How to complete this task ▸
Up to and including the line that contains "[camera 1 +", return every line from the start of the data, unchanged.

Collected material ▸
-----
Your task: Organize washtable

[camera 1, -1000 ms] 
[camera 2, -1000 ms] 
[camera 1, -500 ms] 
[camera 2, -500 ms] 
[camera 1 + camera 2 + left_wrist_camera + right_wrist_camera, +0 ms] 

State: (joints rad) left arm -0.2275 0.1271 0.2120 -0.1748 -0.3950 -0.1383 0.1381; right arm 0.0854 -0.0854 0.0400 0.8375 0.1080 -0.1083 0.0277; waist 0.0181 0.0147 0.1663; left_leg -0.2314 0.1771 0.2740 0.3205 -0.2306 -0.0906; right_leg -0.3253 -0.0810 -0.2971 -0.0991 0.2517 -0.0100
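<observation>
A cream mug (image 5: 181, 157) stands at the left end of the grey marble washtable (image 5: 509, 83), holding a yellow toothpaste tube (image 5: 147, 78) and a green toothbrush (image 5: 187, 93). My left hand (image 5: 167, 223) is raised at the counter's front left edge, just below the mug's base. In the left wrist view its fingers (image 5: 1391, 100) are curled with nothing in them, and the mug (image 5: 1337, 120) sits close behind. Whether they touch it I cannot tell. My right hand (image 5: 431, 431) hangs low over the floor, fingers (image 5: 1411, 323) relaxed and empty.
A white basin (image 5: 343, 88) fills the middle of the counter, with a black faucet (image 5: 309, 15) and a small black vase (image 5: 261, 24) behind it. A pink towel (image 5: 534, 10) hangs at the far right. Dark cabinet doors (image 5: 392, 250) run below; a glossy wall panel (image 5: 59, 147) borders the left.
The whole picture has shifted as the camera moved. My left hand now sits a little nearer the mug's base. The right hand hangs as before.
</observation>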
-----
Answer to the exercise ▸
Your task: Organize washtable

[camera 1, -1000 ms] 
[camera 2, -1000 ms] 
[camera 1, -500 ms] 
[camera 2, -500 ms] 
[camera 1 + camera 2 + left_wrist_camera + right_wrist_camera, +0 ms] 

No further output is needed here.